Frequently Asked Questions (FAQ)

Q: Can a company be dissolved if it still owes money to creditors?

A company cannot use a simple Members' Voluntary Winding Up if it has unpaid debts. If it owes money and cannot pay, it must go through a Creditors' Winding Up or a court-ordered Compulsory Winding Up, where creditors have a direct say in how assets are liquidated to cover those debts.

Q: How long does the voluntary company dissolution process take in Bangladesh?

A standard, undisputed Members’ Voluntary Winding Up typically takes between 6 to 12 months. This timeline accounts for statutory notice periods, asset liquidations, NBR tax audits, and the mandatory 3-month waiting period after the final RJSC filing.

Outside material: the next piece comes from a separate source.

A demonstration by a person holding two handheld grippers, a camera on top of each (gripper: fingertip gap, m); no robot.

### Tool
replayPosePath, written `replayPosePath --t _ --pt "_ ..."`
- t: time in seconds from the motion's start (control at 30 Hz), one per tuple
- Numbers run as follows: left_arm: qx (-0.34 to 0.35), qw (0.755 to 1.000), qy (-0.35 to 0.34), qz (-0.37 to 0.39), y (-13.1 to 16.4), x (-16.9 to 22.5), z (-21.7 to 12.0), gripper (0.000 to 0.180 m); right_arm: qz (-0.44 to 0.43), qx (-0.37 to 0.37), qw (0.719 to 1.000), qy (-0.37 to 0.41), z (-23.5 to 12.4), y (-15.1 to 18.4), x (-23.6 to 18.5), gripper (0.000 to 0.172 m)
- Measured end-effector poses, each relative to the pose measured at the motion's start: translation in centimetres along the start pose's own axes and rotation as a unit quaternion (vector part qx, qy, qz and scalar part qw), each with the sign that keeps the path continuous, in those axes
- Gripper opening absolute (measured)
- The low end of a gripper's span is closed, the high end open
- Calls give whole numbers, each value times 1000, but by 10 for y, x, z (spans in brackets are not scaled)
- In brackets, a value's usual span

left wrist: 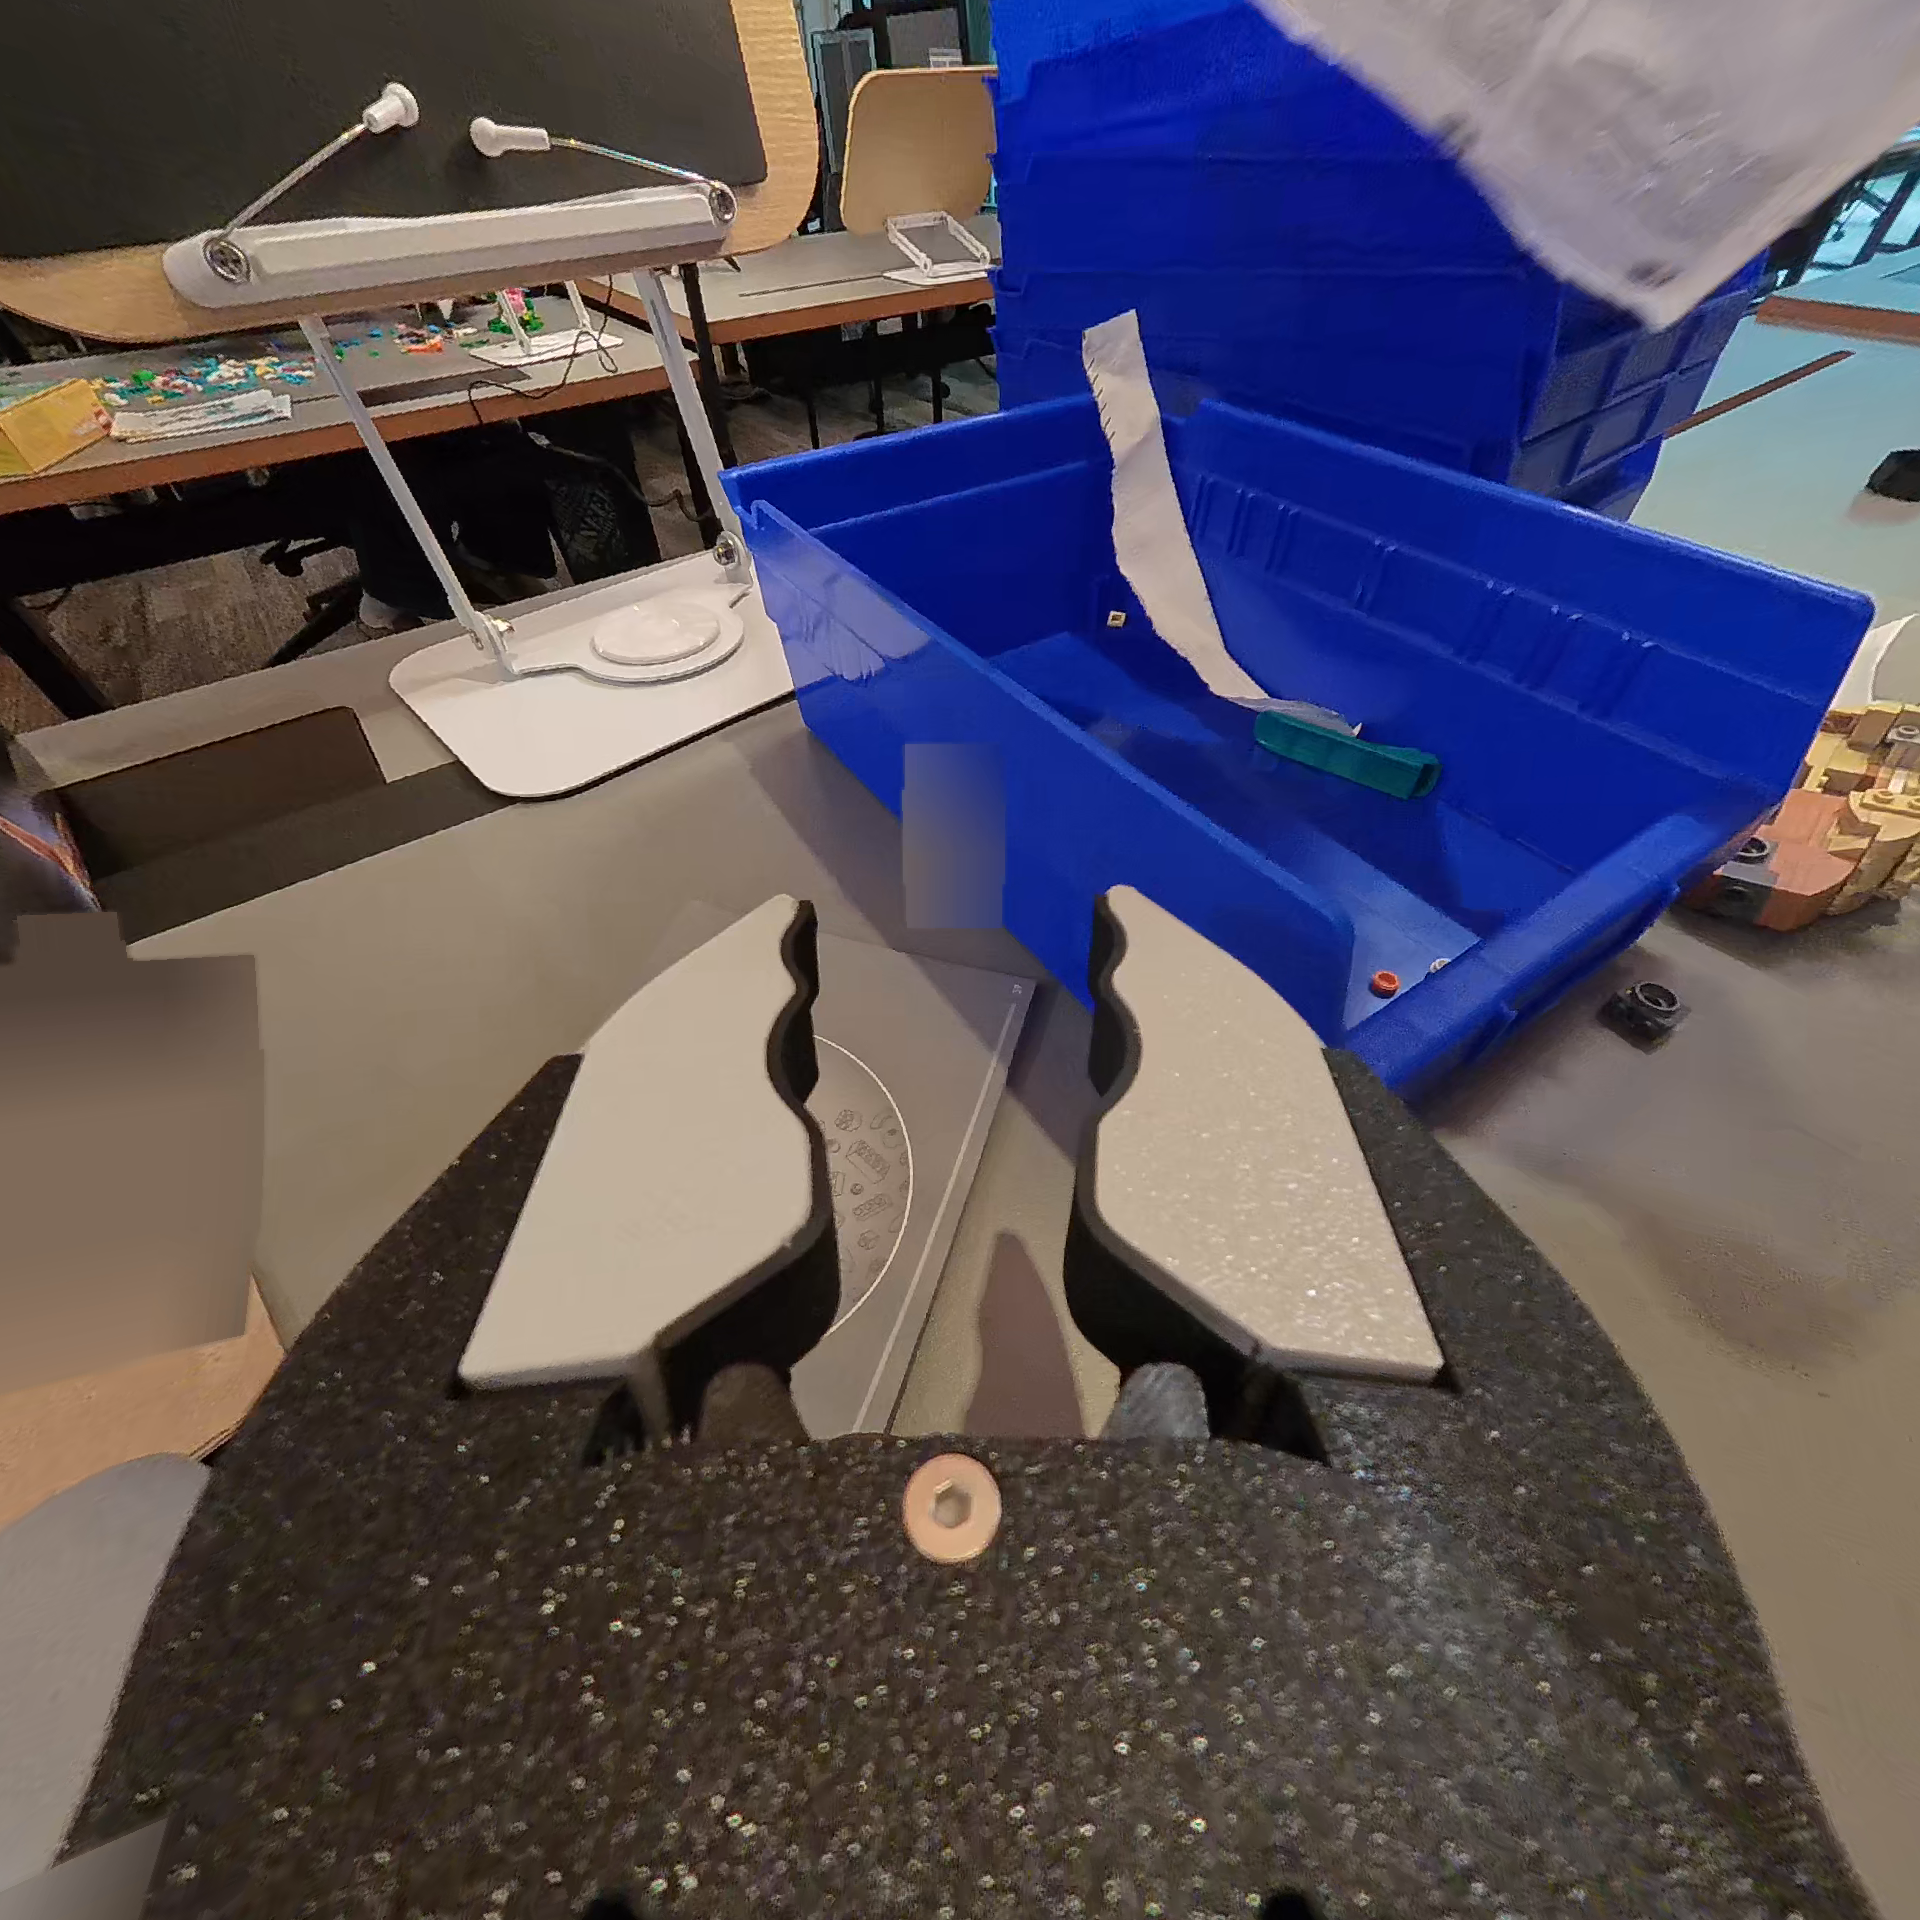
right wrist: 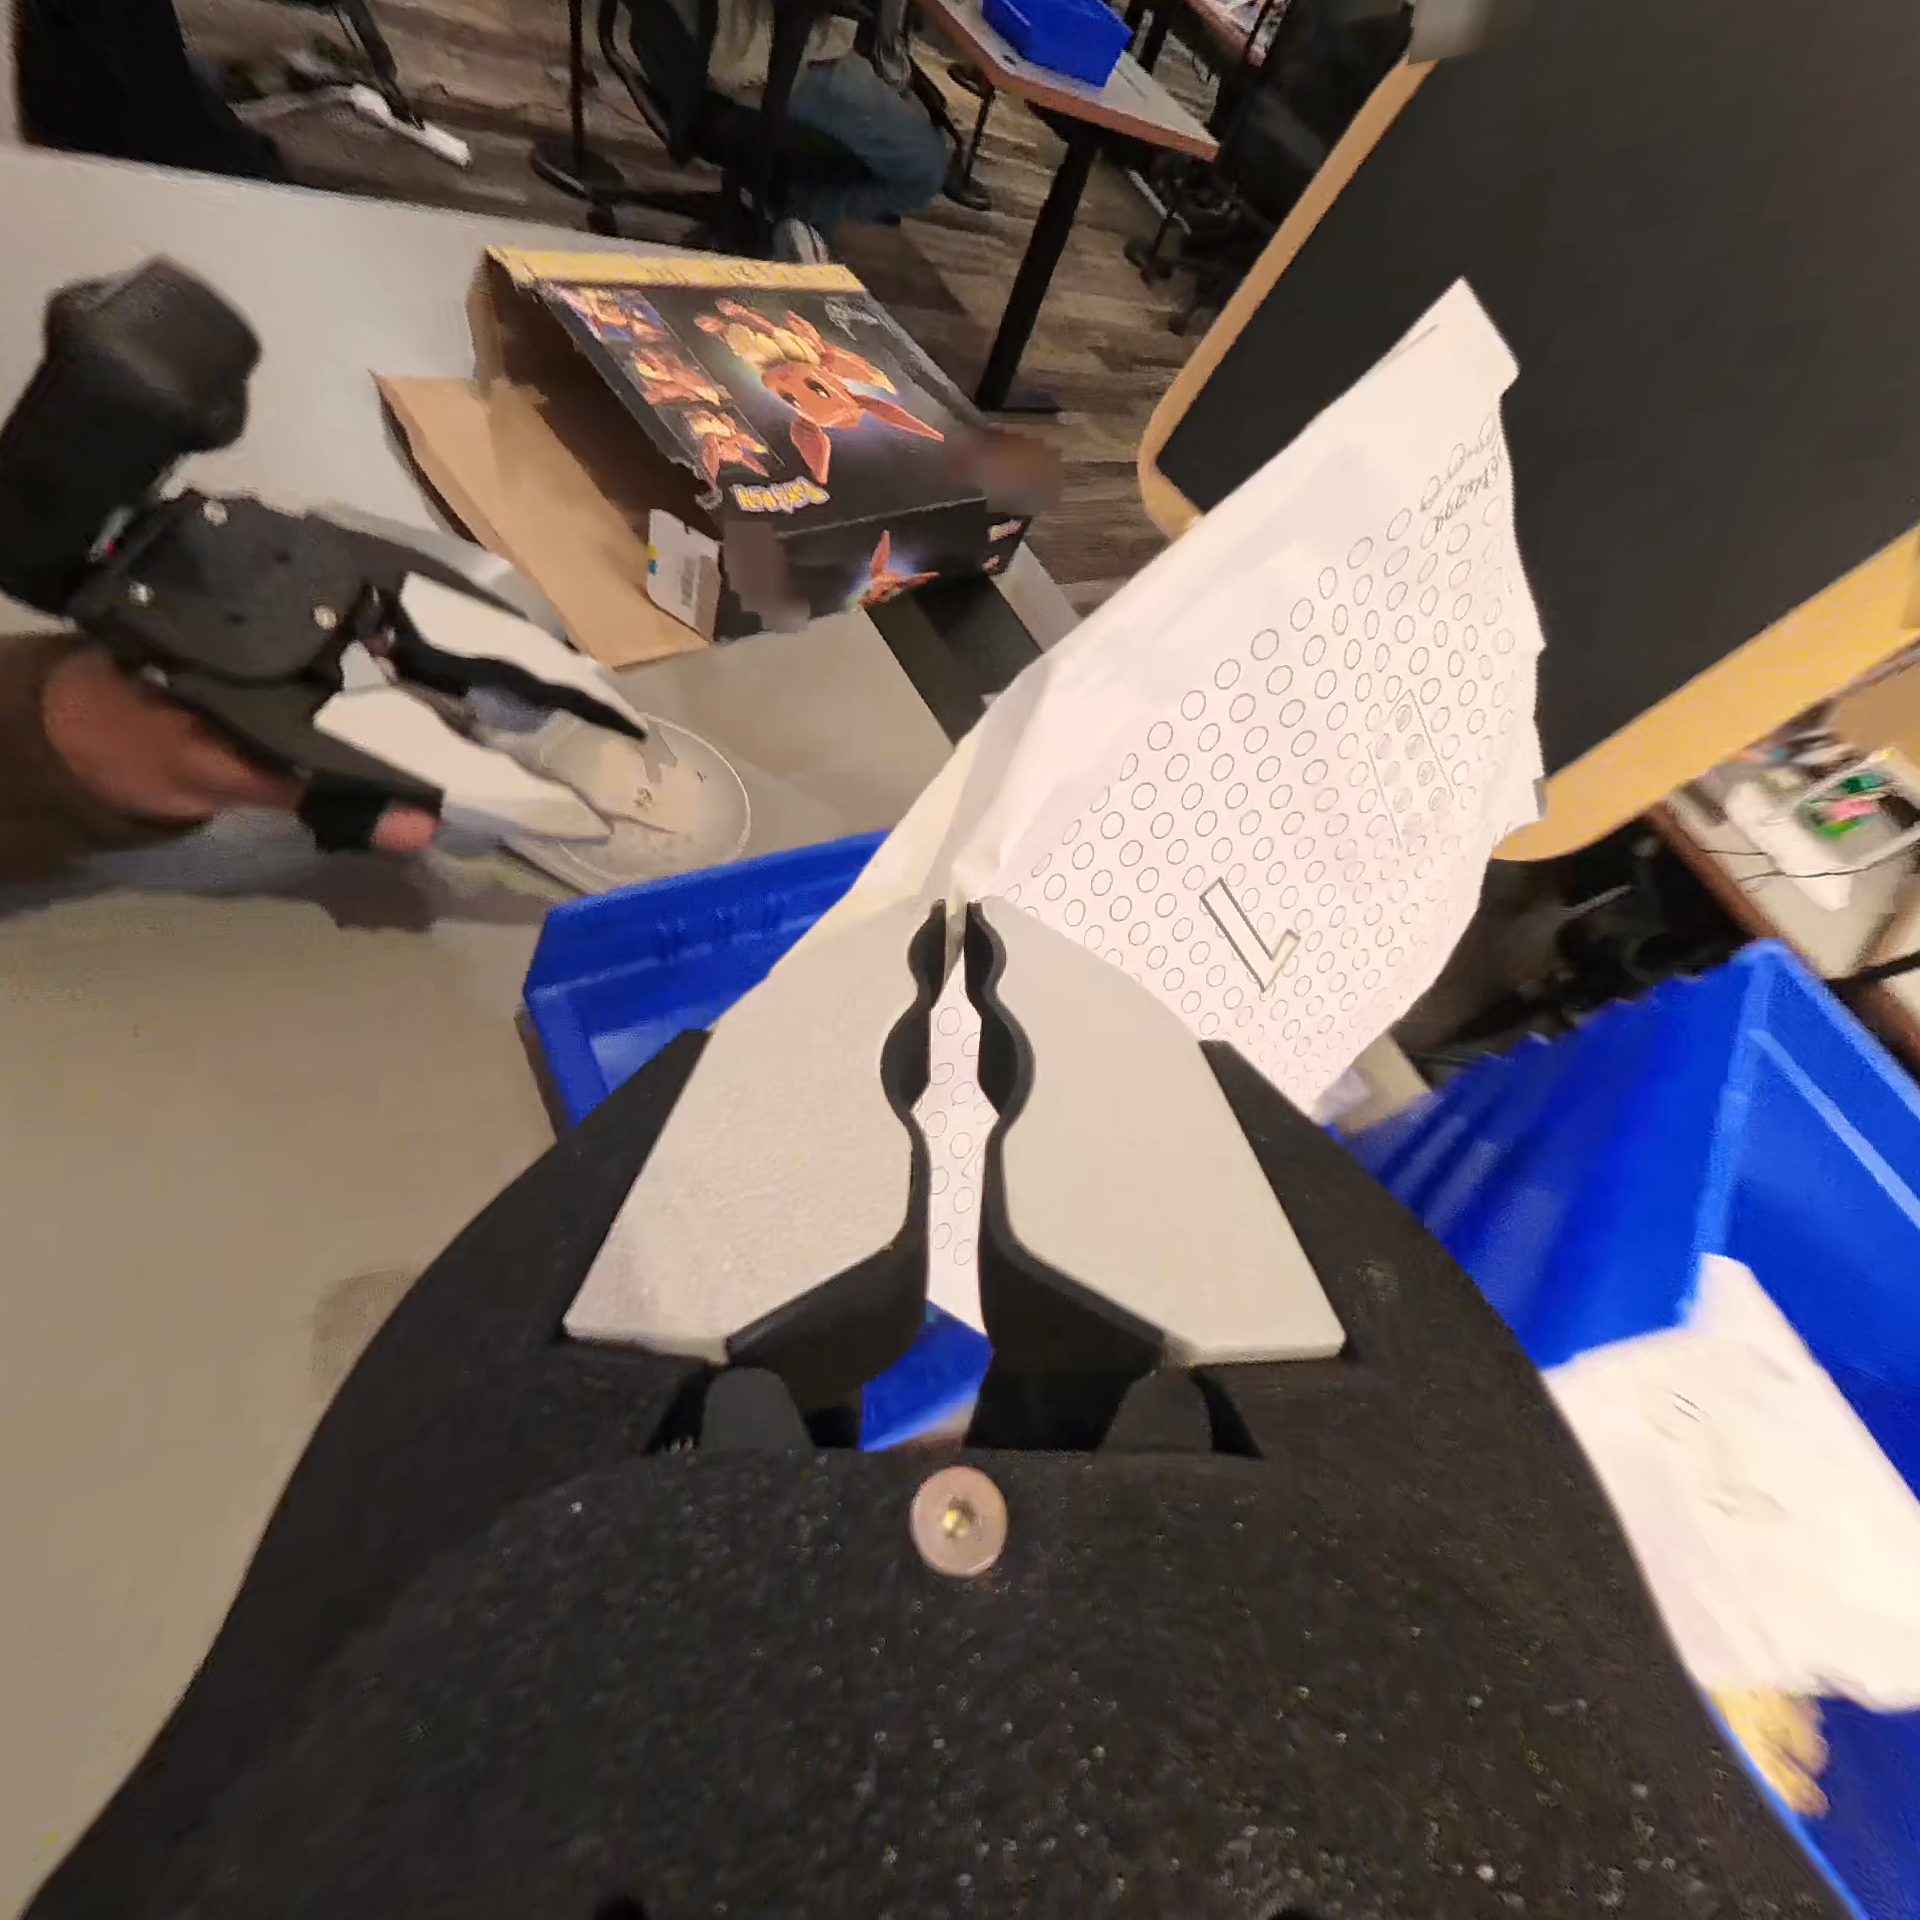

Q: What happens to a company’s intellectual property upon dissolution?

During the liquidation phase, the liquidator can sell or assign trademarks, patents, and copyrights to pay off debts. Any intellectual property left over after settling liabilities is distributed among the shareholders alongside remaining cash assets.

Q: Can directors be held personally liable after a company is dissolved?

If a company is dissolved legally and transparently, directors are generally protected by limited liability. However, if it is discovered later that fraud was committed, assets were hidden, or a false Declaration of Solvency was signed, the High Court can hold directors personally liable, even after dissolution.